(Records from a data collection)
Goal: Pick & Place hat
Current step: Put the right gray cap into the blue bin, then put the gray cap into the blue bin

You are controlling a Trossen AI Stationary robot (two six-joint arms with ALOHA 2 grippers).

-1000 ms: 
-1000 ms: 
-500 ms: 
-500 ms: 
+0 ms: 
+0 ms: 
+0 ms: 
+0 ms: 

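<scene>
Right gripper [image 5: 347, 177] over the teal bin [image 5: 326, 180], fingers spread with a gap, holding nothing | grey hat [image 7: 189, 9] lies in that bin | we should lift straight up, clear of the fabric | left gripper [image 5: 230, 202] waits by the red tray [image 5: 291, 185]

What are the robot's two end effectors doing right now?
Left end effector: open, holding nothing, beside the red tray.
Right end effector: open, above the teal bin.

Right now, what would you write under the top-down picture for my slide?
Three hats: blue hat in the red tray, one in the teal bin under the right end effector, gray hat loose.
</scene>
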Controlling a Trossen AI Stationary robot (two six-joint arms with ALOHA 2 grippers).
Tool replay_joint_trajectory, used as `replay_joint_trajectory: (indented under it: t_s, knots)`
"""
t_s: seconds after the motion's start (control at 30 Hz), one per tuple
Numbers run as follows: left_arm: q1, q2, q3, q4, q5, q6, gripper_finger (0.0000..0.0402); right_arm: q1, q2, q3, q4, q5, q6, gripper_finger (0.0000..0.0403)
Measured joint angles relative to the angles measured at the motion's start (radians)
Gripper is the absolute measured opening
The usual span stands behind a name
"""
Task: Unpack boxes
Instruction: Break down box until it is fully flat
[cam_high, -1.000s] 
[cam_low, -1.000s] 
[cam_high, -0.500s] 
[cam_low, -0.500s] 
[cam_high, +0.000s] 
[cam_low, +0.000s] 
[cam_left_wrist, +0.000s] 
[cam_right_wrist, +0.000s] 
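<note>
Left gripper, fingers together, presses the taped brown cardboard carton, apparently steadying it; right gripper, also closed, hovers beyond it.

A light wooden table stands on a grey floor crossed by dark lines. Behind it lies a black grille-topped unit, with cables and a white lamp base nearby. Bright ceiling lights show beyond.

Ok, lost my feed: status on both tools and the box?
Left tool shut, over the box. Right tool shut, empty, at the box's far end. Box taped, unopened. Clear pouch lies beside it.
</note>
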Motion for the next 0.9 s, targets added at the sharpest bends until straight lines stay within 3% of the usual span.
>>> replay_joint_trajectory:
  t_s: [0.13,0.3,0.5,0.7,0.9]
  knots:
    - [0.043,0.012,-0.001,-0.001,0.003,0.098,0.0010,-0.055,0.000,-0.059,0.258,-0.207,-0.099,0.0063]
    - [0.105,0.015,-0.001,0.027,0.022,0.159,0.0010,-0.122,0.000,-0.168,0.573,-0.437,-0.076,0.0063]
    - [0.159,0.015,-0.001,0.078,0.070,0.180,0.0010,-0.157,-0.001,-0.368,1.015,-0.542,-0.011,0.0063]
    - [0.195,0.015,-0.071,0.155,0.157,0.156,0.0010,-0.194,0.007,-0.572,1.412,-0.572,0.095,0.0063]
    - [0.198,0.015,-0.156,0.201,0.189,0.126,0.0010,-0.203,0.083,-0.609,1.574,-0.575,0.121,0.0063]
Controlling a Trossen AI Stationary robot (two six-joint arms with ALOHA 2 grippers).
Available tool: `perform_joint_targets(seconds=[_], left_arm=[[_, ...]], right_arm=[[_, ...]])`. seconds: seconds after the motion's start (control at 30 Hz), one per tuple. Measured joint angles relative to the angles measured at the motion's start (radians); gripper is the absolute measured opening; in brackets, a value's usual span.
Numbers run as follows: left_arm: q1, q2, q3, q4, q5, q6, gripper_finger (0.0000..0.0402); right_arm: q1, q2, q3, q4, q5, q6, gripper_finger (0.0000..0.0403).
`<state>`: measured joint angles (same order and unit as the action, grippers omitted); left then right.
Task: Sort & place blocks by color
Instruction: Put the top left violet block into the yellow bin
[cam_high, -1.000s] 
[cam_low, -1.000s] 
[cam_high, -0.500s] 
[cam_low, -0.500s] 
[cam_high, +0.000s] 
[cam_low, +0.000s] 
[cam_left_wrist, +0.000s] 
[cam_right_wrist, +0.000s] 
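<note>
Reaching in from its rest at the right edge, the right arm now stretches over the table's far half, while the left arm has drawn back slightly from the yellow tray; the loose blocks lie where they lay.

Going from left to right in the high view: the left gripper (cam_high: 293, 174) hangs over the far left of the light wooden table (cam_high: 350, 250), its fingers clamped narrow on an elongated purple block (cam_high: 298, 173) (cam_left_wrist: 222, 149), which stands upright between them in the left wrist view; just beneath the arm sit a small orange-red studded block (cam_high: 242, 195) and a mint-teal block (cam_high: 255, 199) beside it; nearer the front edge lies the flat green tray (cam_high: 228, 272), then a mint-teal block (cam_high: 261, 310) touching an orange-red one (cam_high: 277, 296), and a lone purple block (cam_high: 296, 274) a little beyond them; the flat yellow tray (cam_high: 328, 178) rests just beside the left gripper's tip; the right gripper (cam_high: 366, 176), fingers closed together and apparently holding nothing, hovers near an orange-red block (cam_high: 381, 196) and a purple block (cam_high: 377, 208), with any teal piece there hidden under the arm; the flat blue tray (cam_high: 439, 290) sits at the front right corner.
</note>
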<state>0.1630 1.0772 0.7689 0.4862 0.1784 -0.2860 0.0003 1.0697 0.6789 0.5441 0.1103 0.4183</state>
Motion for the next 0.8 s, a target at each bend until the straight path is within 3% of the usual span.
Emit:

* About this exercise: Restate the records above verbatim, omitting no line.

* Response:
Goal: Pick & Place hat
Current step: Put the right gray cap into the blue bin, then put the gray cap into the blue bin

You are controlling a Trossen AI Stationary robot (two six-joint arms with ALOHA 2 grippers).

-1000 ms: 
-1000 ms: 
-500 ms: 
-500 ms: 
+0 ms: 
+0 ms: 
+0 ms: 
+0 ms: 

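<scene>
Right gripper [image 5: 347, 177] over the teal bin [image 5: 326, 180], fingers spread with a gap, holding nothing | grey hat [image 7: 189, 9] lies in that bin | we should lift straight up, clear of the fabric | left gripper [image 5: 230, 202] waits by the red tray [image 5: 291, 185]

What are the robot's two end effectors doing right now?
Left end effector: open, holding nothing, beside the red tray.
Right end effector: open, above the teal bin.

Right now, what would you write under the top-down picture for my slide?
Three hats: blue hat in the red tray, one in the teal bin under the right end effector, gray hat loose.
</scene>
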Controlling a Trossen AI Stationary robot (two six-joint arms with ALOHA 2 grippers).
Tool replay_joint_trajectory, used as `replay_joint_trajectory: (indented under it: t_s, knots)`
"""
t_s: seconds after the motion's start (control at 30 Hz), one per tuple
Numbers run as follows: left_arm: q1, q2, q3, q4, q5, q6, gripper_finger (0.0000..0.0402); right_arm: q1, q2, q3, q4, q5, q6, gripper_finger (0.0000..0.0403)
Measured joint angles relative to the angles measured at the motion's start (radians)
Gripper is the absolute measured opening
The usual span stands behind a name
"""
Task: Unpack boxes
Instruction: Break down box until it is fully flat
[cam_high, -1.000s] 
[cam_low, -1.000s] 
[cam_high, -0.500s] 
[cam_low, -0.500s] 
[cam_high, +0.000s] 
[cam_low, +0.000s] 
[cam_left_wrist, +0.000s] 
[cam_right_wrist, +0.000s] 
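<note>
Left gripper, fingers together, presses the taped brown cardboard carton, apparently steadying it; right gripper, also closed, hovers beyond it.

A light wooden table stands on a grey floor crossed by dark lines. Behind it lies a black grille-topped unit, with cables and a white lamp base nearby. Bright ceiling lights show beyond.

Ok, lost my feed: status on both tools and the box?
Left tool shut, over the box. Right tool shut, empty, at the box's far end. Box taped, unopened. Clear pouch lies beside it.
</note>
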Motion for the next 0.9 s, targets added at the sharpest bends until straight lines stay within 3% of the usual span.
>>> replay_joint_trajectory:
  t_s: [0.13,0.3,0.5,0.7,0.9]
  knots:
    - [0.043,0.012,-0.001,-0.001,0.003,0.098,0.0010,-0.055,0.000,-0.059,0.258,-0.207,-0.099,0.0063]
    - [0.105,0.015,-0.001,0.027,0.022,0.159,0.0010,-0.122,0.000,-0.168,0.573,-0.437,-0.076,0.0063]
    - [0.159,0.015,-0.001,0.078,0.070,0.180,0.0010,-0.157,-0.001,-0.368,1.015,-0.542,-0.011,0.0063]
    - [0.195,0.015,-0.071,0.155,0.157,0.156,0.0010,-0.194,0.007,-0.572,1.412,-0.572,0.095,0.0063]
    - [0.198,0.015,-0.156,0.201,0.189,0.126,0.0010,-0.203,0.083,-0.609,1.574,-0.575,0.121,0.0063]
Controlling a Trossen AI Stationary robot (two six-joint arms with ALOHA 2 grippers).
Available tool: `perform_joint_targets(seconds=[_], left_arm=[[_, ...]], right_arm=[[_, ...]])`. seconds: seconds after the motion's start (control at 30 Hz), one per tuple. Measured joint angles relative to the angles measured at the motion's start (radians); gripper is the absolute measured opening; in brackets, a value's usual span.
Numbers run as follows: left_arm: q1, q2, q3, q4, q5, q6, gripper_finger (0.0000..0.0402); right_arm: q1, q2, q3, q4, q5, q6, gripper_finger (0.0000..0.0403).
`<state>`: measured joint angles (same order and unit as the action, grippers omitted); left then right.
Task: Sort & place blocks by color
Instruction: Put the top left violet block into the yellow bin
[cam_high, -1.000s] 
[cam_low, -1.000s] 
[cam_high, -0.500s] 
[cam_low, -0.500s] 
[cam_high, +0.000s] 
[cam_low, +0.000s] 
[cam_left_wrist, +0.000s] 
[cam_right_wrist, +0.000s] 
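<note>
Reaching in from its rest at the right edge, the right arm now stretches over the table's far half, while the left arm has drawn back slightly from the yellow tray; the loose blocks lie where they lay.

Going from left to right in the high view: the left gripper (cam_high: 293, 174) hangs over the far left of the light wooden table (cam_high: 350, 250), its fingers clamped narrow on an elongated purple block (cam_high: 298, 173) (cam_left_wrist: 222, 149), which stands upright between them in the left wrist view; just beneath the arm sit a small orange-red studded block (cam_high: 242, 195) and a mint-teal block (cam_high: 255, 199) beside it; nearer the front edge lies the flat green tray (cam_high: 228, 272), then a mint-teal block (cam_high: 261, 310) touching an orange-red one (cam_high: 277, 296), and a lone purple block (cam_high: 296, 274) a little beyond them; the flat yellow tray (cam_high: 328, 178) rests just beside the left gripper's tip; the right gripper (cam_high: 366, 176), fingers closed together and apparently holding nothing, hovers near an orange-red block (cam_high: 381, 196) and a purple block (cam_high: 377, 208), with any teal piece there hidden under the arm; the flat blue tray (cam_high: 439, 290) sits at the front right corner.
</note>
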<state>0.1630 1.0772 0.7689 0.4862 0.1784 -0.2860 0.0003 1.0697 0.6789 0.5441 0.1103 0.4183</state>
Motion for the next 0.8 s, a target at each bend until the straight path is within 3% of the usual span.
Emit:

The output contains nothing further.